Digital tools affect students differently than they do professionals, and students at various stages of their education react in different ways when initiating a design. First-year undergraduate students typically worry about originality and being different, and fourth-year students (and higher) are more similar to professionals in how they work and focus. Second-year students are at an intermediary stage between these two modes of thought, and this is when many students start building their formative habits and interests (Ozkan and Dogan, 2013 ). With students appearing to favor the representational medium that they are taught in school (Robertson et al., 2007 ; Şenyapili and Basa, 2006 ; Veisz et al., 2012 ), university faculty are responsible for training students for future offices without bias and giving equal weight to traditional and digital toolsets. With the constant evolution of digital systems, students and faculty alike are signing a Faustian deal where they should never stop learning new features and formats with each successive digital update or else risk being left behind.

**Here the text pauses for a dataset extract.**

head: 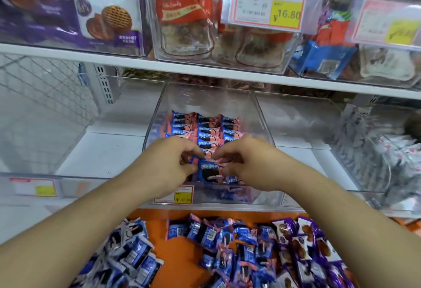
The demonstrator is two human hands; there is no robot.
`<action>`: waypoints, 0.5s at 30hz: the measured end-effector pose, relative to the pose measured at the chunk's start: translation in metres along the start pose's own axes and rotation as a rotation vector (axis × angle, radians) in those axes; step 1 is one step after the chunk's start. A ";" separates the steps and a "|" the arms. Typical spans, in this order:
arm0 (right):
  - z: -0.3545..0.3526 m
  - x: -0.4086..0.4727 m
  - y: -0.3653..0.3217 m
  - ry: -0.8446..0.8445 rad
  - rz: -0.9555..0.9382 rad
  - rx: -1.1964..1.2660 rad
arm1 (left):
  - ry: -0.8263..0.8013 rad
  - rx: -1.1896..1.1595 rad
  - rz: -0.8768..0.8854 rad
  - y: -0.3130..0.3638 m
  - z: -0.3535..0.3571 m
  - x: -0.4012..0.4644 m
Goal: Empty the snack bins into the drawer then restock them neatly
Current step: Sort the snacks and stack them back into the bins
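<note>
A clear plastic bin [262,116] on the middle shelf holds neat rows of blue-and-pink cookie packets [206,131]. Both my hands reach into its front. My left hand [169,164] and my right hand [247,162] pinch the two ends of one blue-and-pink packet [209,170] lying at the front of the rows. Below, the orange drawer [159,217] holds loose heaps of packets: blue-and-white ones [129,253] at left, blue-and-pink ones [227,246] in the middle, purple ones [303,244] at right.
Clear bins stand either side: one at left [68,128], one at right [319,132], a further one with white packets [396,151]. The upper shelf [114,59] carries bins of purple waffle bags [91,9] and red candy bags [180,7], with a price tag [264,2].
</note>
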State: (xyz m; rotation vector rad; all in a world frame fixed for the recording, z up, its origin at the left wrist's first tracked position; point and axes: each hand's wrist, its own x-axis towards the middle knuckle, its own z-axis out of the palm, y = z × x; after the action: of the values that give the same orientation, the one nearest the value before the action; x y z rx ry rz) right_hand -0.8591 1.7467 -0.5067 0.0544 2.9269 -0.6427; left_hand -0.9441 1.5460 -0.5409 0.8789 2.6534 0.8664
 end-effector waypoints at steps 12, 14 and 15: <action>-0.006 -0.008 0.009 0.164 -0.050 -0.248 | -0.016 0.010 0.068 -0.001 0.003 0.000; -0.014 -0.015 0.015 0.228 -0.057 -0.237 | -0.025 -0.013 0.090 -0.001 0.005 0.001; -0.017 -0.018 0.018 0.256 -0.053 -0.223 | -0.039 -0.019 0.097 0.000 0.006 0.001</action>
State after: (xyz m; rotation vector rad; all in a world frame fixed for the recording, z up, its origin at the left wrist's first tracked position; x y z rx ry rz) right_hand -0.8420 1.7704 -0.4966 0.0377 3.2380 -0.3327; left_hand -0.9425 1.5491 -0.5458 1.0161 2.5837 0.8851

The students surveyed in previous studies realize the benefits of both representation methodologies as well as hybrid methods that take advantage of computers and traditional modes concurrently (Şenyapili and Basa, 2006 ). To foster this mindset of equality, courses on representation methods should not teach skills in isolation. Instead, a toolset-agnostic integrated course that focuses on communication and allows students to explore the merits and shortcomings of all available methods would be ideal (Tai, 2003 ). This course should result in highly creative work while generating graduates who are prepared for a modern professional workplace.

To create specialized tools applicable to a specific task, digital techniques transform the designer from a tool user to a tool maker. Given that students receive the majority of training with digital tools and that they have time to experiment, they, and not necessarily practitioners, must take charge of developing future technology. Graduating students can introduce new methods to offices and push design professions forward (Oxman, 2008 ; Şenyapili and Basa, 2006  ;  Tai, 2003 ).

2.7. Existing stigma

A common thread in research on representation methods is the recall and celebration of the post-renaissance tools and traditions related to architectural practice and design illustration. Whether these methods are maintained because they remain the “best” means of seeing, thinking, and working should be clarified. In addition, we should analyze if we have romanticized the past by holding to the familiar while actively holding ourselves back with conservative viewpoints. In 2000, Koutamanis stated that, “Practice and criticism seem more interested in continually reinventing roles and re-establishing the order of precedence for just a few existing techniques: sketching, orthographic projection, perspective projection, and scale modeling” (Koutamanis, 2000 , pg 348). Over a decade and half later, we are still having the same discussions and are stifling innovative students and designers by forcing on them proscribed and restrictive lines of thought and methodology. This practice is despite the fact that most published critiques on representation methods are based on subjective “feeling” statements and not empirically measured response and information processing studies (Lyn and Jr., 2009 ).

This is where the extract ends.